Indian media's stories anger Bangladeshis
A couple of recent media reports on Bangladesh, originating from India, have generated a lot of resentment in different circles here, especially among journalists and politicians who see it as a campaign against Bangladesh by a section of Indian media.
Media personnel in Dhaka were startled when they saw on the internet in the morning of July 18 that more than a dozen Indian dailies had carried an AP news item claiming that 25 members of the United Liberation Front of Assam (Ulfa), a militant group fighting for independence of Assam from India, were killed in Dhaka when gunmen attacked them the previous night!

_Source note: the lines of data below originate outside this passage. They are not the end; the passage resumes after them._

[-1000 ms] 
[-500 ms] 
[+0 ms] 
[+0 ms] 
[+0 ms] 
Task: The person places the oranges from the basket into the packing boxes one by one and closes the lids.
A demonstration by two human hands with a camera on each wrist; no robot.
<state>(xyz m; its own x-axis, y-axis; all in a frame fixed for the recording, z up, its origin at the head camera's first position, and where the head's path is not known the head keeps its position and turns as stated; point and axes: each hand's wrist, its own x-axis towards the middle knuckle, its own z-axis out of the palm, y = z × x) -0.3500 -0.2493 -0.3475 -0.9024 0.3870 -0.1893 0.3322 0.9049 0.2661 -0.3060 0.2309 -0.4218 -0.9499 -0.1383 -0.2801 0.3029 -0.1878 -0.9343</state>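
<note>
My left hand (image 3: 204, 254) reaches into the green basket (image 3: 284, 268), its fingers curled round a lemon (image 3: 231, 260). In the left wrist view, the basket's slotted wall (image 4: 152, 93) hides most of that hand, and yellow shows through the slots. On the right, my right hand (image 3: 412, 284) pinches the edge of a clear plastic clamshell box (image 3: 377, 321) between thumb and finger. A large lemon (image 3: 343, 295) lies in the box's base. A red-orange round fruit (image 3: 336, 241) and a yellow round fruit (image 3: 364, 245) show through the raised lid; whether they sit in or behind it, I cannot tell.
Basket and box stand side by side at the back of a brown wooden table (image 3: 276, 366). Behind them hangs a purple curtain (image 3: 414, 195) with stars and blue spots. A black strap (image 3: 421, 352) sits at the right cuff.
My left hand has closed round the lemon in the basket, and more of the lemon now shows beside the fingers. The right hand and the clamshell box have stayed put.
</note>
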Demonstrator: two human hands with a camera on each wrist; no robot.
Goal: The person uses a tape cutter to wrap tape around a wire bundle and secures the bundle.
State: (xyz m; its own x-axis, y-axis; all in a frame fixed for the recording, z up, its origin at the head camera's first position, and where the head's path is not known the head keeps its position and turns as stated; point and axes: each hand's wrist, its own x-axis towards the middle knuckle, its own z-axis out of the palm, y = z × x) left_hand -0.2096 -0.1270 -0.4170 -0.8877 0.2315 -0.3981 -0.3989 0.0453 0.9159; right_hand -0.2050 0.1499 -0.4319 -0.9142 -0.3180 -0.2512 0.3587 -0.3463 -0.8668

The report, released by the AP's office at Guahati, claimed that the Ulfa rebels were holding a meeting in a hotel in the Segunbagicha area of the capital city. The report, written by an Indian journalist, cited Tripura police chief GM Srivastava as the source.
The government of Bangladesh reacted sharply to the report and although the agency retracted the report the same day, a lot of damage had already been done. The so-called news report had been published prominently by them by a good number of influential dailies across the world, including the US Today.
The media everywhere may make mistakes. But many journalists in Dhaka find it difficult to accept that the AP's mistake in question was an innocent one. There is a reason for that. As soon as the report, released from Guahati, reached AP's Delhi office on July 17 night, the Delhi office reportedly called its Dhaka office 'at about 11:30 pm', to cross-check the information. "I told the Delhi office that no such incident had taken place in Dhaka on Saturday (July 17)," Farid Hussain, chief of AP's Dhaka bureau, was quoted as having told a local daily on July 18.
Bangladesh's Information Minister M. Shamsul Islam believes, as reported by a Dhaka daily on July 19, that "a section of people has long been trying to give Bangladesh a bad image to the world. The news story in question might be part of that conspiracy."
Another 'absolutely misleading report' that astonished many in Dhaka was the one released by deepekaglobal.net , an Indian internet news organization, on June 20. The report, which was eventually circulated world-wide, claimed that "a group of suspected terrorists attacked the local branch of the British- owned Standard Chartered Bank in the heart of the business district in central Dhaka today (June 20)."
"One of the attackers was reportedly killed in the shootout with police and the bank's own guards. After the attack, paramilitary soldiers and riot police in the busy Motijheel business district in the capital Dhaka surrounded the building, which also housed the local office of the American Express Bank," the report claimed.
In reality, two policemen had been killed in an exchange of fire with armed criminals trying to rob Tk 55,000 from a businessman at a money exchange shop. The incident was covered by all major dailies of Dhaka.
It should not be difficult to understand the possible implications of a 'terrorist attack' on a couple of British and American banks, especially in the times of the so-called Anglo- American war against terror. But the deepekaglobal did not consider it important to withdraw the report the following day.
These are, however, not the only instances of Indian media personnel circulating misleading and dangerous stories against Bangladesh.
A few months ago, AFP's office in Kolkata, the capital of the Indian state of West Bengal released a similar cock and bull story. Quoting unnamed sources, the AFP claimed on October 4 last year that an unidentified aircraft coming from Bangladesh had intruded into the Indian airspace in West Bengal and dropped various packets into a pond the day before (on October 3). The Indian electronic media, especially the Alpha TV and Star News, telecast the report. The Star went to the extent of telecasting an animation of the concocted story. The Indian print media also published the news item.
The following day, on October 5, the Foreign Ministry of Bangladesh rejected the Indian media claim, categorically stating that the report, emanating from India, was 'absolutely false and baseless'. "After a thorough verification from all relevant sources", the acting Foreign Secretary of Bangladesh told newsmen in Dhaka: "It has been found that no aircraft from Bangladesh intruded into Indian airspace."
The Indian authorities eventually drew the same conclusion. Following investigation by an Indian Air Force team that visited the spot, some 550 kms north of Kolkata, the Indian Air Force said that "no plane, Indian or foreign, had dropped any packet into any pond."
A section of Indian media "spits venom against Bangladesh with irritating regularity," says a senior editor in Dhaka, adding that such negative media activism stands in the way of developing the much required people-to-people relationship between the two countries.
"The trend is not absent in Bangladesh, but that is not as venomous as the Indians in question."